Action item: Using the entries that follow, report how many lines contain the word "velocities". Only the number is wanted.

------------------------------------------------

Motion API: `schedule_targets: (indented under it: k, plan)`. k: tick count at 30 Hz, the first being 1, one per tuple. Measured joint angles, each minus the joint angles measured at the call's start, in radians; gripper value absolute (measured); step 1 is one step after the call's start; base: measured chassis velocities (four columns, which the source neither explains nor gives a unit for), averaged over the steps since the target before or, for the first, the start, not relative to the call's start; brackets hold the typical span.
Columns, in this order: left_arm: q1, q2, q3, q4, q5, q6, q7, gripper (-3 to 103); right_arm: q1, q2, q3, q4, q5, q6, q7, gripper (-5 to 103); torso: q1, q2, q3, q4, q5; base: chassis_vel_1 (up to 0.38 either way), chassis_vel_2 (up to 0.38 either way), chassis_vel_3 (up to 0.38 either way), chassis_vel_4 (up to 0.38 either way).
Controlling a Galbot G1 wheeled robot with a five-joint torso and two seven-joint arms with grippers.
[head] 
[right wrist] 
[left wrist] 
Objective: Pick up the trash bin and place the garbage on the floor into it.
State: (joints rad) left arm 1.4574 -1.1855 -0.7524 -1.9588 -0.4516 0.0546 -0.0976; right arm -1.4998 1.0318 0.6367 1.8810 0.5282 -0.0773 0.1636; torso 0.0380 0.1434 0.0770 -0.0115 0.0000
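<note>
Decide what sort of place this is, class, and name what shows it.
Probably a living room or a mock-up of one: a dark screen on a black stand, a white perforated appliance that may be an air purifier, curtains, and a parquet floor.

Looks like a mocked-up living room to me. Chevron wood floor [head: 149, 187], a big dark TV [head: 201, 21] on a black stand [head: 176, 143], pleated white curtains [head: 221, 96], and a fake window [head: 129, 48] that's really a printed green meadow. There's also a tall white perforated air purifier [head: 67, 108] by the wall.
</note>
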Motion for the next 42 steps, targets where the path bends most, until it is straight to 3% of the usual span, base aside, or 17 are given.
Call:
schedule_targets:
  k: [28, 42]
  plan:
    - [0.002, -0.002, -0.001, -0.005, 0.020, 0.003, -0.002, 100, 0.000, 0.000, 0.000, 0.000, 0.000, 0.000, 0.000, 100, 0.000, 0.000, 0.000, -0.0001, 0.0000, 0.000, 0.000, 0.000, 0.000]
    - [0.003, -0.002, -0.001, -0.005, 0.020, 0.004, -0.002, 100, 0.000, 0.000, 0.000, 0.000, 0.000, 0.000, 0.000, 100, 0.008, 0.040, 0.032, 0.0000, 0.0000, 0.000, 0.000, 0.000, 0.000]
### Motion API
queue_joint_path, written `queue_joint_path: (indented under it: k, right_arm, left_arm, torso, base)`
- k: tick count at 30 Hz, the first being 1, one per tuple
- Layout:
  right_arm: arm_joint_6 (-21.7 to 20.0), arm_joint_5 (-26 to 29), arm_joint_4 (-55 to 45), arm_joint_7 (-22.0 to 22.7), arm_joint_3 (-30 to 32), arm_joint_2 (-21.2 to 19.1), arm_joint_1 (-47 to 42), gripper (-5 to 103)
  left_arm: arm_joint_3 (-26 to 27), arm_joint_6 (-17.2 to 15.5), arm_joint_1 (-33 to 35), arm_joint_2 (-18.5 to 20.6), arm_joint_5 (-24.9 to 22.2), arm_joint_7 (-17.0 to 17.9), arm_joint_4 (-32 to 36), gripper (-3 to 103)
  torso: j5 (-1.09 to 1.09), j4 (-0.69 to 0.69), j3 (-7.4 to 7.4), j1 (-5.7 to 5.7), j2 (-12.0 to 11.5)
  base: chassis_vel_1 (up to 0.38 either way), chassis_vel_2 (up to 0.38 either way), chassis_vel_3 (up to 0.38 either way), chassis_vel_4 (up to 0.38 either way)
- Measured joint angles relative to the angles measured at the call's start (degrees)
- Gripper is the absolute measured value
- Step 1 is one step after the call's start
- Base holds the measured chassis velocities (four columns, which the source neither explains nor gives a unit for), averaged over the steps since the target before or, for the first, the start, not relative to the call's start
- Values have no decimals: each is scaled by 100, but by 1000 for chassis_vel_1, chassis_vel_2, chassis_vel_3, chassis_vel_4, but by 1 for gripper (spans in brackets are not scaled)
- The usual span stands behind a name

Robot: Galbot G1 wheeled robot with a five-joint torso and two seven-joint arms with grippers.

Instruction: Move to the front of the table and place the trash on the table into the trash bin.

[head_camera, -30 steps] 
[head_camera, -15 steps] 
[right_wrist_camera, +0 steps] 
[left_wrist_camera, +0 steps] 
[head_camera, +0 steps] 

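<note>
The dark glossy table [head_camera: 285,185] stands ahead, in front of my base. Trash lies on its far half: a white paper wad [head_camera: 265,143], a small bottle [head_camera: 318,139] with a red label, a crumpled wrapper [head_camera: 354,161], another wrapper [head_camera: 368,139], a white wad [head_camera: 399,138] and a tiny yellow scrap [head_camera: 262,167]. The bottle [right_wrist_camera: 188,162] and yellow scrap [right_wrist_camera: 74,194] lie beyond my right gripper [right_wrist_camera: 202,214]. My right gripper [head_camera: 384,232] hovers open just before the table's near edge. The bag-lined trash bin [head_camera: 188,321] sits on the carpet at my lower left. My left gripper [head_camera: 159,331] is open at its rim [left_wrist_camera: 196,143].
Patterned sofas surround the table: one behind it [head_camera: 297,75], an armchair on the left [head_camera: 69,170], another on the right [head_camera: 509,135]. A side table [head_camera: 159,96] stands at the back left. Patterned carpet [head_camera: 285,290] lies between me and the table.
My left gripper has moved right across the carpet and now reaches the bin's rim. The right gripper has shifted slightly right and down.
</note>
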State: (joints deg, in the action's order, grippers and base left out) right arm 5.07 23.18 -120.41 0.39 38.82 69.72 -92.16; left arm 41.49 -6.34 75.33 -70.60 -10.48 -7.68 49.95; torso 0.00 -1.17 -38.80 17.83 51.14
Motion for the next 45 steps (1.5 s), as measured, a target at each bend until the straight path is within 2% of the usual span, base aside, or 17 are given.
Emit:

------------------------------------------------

Finished exercise: 2